- Aim of the task -
Your task is to copy all of the data exactly.

▶

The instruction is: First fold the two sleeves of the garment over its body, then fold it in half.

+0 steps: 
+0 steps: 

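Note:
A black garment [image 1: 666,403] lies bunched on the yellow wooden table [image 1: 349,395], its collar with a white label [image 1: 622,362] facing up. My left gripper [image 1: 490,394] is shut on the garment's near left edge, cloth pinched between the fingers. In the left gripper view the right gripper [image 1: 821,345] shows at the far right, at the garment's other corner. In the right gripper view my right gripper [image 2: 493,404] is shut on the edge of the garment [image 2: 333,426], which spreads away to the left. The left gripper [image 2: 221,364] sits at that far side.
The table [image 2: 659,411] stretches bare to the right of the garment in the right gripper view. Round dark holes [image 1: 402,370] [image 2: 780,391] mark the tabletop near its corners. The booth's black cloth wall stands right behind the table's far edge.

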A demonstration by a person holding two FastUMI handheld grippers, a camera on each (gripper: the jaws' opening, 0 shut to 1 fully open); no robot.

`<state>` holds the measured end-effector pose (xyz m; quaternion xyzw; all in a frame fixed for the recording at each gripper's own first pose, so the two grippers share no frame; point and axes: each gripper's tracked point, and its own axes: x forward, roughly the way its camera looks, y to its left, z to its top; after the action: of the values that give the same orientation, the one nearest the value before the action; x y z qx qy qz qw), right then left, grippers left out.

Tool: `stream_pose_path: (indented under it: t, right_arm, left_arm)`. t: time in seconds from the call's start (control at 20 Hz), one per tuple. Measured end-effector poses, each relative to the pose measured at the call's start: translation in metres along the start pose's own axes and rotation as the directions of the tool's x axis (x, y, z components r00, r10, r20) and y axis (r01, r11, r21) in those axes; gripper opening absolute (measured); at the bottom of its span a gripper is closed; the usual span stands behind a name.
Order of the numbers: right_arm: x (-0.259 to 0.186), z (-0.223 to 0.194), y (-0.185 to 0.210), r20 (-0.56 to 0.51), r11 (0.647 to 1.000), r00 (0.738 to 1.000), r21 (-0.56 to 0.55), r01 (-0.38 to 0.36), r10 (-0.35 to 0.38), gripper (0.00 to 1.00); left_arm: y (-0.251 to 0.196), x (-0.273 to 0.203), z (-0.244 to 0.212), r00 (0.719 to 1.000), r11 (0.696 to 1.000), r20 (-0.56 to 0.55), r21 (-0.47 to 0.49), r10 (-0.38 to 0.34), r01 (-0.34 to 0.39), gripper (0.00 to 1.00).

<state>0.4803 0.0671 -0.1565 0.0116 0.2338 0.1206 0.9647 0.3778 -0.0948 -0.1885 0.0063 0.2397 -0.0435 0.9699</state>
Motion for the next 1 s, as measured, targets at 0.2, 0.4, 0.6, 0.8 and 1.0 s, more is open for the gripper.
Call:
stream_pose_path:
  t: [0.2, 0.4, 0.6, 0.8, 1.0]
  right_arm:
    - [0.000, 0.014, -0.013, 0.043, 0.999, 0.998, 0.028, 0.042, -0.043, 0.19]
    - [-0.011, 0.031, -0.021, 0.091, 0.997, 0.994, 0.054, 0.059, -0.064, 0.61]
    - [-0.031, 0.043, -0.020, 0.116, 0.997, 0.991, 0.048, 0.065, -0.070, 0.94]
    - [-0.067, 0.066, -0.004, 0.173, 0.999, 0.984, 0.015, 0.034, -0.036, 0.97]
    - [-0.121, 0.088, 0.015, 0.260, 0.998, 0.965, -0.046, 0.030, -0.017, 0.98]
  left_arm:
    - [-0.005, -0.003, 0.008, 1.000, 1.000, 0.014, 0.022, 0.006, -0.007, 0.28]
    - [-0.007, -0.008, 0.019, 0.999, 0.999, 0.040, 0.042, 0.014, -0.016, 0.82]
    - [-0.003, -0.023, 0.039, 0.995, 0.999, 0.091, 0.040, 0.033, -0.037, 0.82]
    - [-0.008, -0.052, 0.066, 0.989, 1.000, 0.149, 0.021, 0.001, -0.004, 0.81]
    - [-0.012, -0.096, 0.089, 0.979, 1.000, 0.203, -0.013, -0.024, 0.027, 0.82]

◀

- Task response -
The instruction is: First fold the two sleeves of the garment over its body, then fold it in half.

+0 steps: 
+0 steps: 

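Note:
A black garment [image 1: 666,403] lies bunched on the yellow wooden table [image 1: 349,395], its collar with a white label [image 1: 622,362] facing up. My left gripper [image 1: 490,394] is shut on the garment's near left edge, cloth pinched between the fingers. In the left gripper view the right gripper [image 1: 821,345] shows at the far right, at the garment's other corner. In the right gripper view my right gripper [image 2: 493,404] is shut on the edge of the garment [image 2: 333,426], which spreads away to the left. The left gripper [image 2: 221,364] sits at that far side.
The table [image 2: 659,411] stretches bare to the right of the garment in the right gripper view. Round dark holes [image 1: 402,370] [image 2: 780,391] mark the tabletop near its corners. The booth's black cloth wall stands right behind the table's far edge.
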
A demonstration by a person holding two FastUMI handheld grippers, a camera on each (gripper: the jaws' opening, 0 shut to 1 fully open); no robot.

`<state>` holds the measured end-effector pose (xyz m; quaternion xyzw; all in a frame fixed for the recording at each gripper's own first pose, so the two grippers share no frame; point and axes: each gripper's tracked point, and its own axes: x forward, roughly the way its camera looks, y to its left, z to its top; after the action: of the values that give the same orientation, the one nearest the value before the action; x y z qx qy qz qw), right then left, grippers left out.

Tool: `stream_pose_path: (indented under it: t, right_arm, left_arm)`. t: time in seconds from the call's start (control at 20 Hz), one per tuple. Measured end-effector poses, each relative to the pose measured at the call's start: translation in metres along the start pose's own axes and rotation as the directions of the tool's x axis (x, y, z components r00, r10, r20) and y axis (r01, r11, r21) in those axes; gripper opening absolute (measured); at the bottom of its span a gripper is closed; the usual span stands behind a name.
Order of the numbers: right_arm: x (-0.259 to 0.186), z (-0.223 to 0.194), y (-0.185 to 0.210), r20 (-0.56 to 0.51), r11 (0.647 to 1.000), r00 (0.738 to 1.000), r21 (-0.56 to 0.55), r01 (-0.38 to 0.36), r10 (-0.35 to 0.38), gripper (0.00 to 1.00); left_arm: y (-0.251 to 0.196), x (-0.273 to 0.203), z (-0.244 to 0.212), r00 (0.719 to 1.000), r11 (0.696 to 1.000), r20 (-0.56 to 0.55), r21 (-0.47 to 0.49), r10 (-0.38 to 0.34), r01 (-0.34 to 0.39), gripper (0.00 to 1.00).

<state>0.4803 0.0671 -0.1565 0.0116 0.2338 0.1206 0.9647 0.3778 -0.0948 -0.1885 0.0063 0.2397 -0.0435 0.9699</state>
Motion for the next 1 s, as measured, targets at 0.2, 0.4, 0.6, 0.8 and 1.0 s, more is open for the gripper.
Call:
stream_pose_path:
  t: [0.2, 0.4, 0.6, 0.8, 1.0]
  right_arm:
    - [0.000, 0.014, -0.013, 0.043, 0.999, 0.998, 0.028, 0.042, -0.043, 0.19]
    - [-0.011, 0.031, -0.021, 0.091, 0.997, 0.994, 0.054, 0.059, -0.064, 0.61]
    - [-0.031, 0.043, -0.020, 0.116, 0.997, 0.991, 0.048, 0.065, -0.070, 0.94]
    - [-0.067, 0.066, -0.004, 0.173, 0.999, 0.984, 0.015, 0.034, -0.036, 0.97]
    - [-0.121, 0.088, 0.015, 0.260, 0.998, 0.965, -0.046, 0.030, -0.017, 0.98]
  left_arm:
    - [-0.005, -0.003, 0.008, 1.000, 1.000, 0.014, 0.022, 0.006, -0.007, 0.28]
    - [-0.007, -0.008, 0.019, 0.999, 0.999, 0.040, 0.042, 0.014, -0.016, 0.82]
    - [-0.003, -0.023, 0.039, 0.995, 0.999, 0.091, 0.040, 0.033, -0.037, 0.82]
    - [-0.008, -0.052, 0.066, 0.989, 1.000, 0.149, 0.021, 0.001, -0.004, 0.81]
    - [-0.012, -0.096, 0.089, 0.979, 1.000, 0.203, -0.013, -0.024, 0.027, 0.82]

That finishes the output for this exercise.